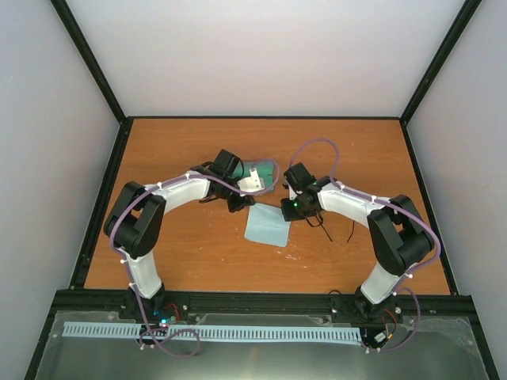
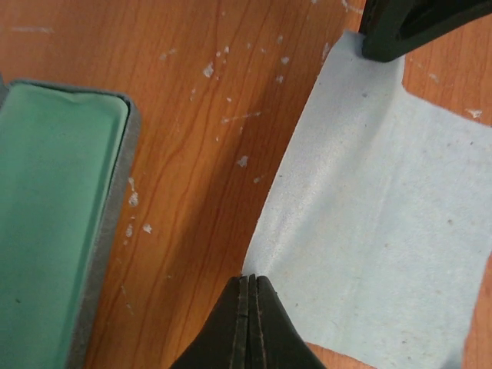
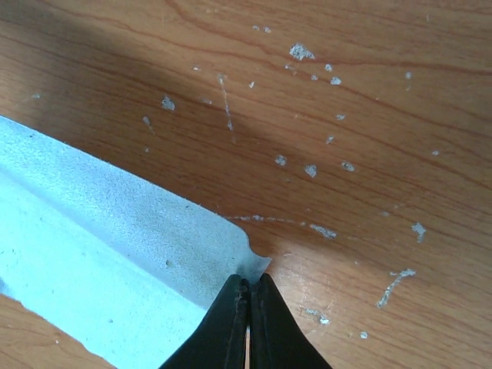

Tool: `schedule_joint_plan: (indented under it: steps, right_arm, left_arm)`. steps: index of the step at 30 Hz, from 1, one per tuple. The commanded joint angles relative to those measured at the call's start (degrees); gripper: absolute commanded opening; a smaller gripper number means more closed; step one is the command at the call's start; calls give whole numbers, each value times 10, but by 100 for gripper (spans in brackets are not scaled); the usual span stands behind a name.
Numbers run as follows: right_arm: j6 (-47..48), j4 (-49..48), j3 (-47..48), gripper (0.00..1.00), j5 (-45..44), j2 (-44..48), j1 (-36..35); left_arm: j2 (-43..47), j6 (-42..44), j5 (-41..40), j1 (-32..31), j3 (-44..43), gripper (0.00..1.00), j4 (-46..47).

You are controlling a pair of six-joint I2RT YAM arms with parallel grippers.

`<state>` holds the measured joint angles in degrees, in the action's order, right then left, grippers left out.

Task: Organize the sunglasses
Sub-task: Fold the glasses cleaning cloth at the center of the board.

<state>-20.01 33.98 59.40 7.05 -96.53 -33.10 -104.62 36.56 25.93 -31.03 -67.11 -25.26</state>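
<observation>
The pale blue cloth [image 1: 267, 227] lies flat on the table's middle. My left gripper [image 1: 249, 207] is shut on its far left corner; the closed tips [image 2: 247, 280] meet the cloth [image 2: 369, 215] there. My right gripper [image 1: 287, 215] is shut on the far right corner, with the cloth [image 3: 92, 254] pinched and slightly raised at the tips [image 3: 247, 283]. The right fingers [image 2: 407, 31] also show in the left wrist view. Of the sunglasses [image 1: 326, 228] only thin black temple arms show, sticking out from under my right arm.
The open case [image 1: 260, 172] with green lining lies just behind the cloth between the two grippers; its edge shows at the left of the left wrist view [image 2: 54, 215]. Black frame rails border the wooden table [image 1: 174, 253].
</observation>
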Motion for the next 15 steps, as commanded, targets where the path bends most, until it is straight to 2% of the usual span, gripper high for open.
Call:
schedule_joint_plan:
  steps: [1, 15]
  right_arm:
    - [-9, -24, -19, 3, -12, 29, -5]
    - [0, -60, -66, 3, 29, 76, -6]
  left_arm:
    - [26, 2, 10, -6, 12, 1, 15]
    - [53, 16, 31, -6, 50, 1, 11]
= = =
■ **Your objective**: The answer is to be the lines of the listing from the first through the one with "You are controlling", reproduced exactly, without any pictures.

■ **The completed task**:
Tool: `schedule_joint_plan: (indented under it: steps, right_arm, left_arm)`. steps: index of the step at 30 Hz, from 1, one per tuple. The commanded joint angles relative to those measured at the call's start (degrees); gripper: absolute commanded opening; a smaller gripper number means more closed; step one is the command at the call's start; calls give whole numbers, each value times 10, but by 100 for gripper (spans in brackets are not scaled); the usual span stands behind a name.
Numbers run as follows: right_arm: j6 (-47..48), j4 (-49..48), j3 (-47..48), gripper (0.00..1.00), j5 (-45..44), j2 (-44..48), j1 (-36..35); left_arm: j2 (-43..47), j6 (-42..44), j5 (-41..40), j1 (-32..31), j3 (-44..43), gripper (0.00..1.00), j4 (-46..47).

You are controlling a pair of six-joint I2RT YAM arms with parallel grippers.

Output for this exercise is complete.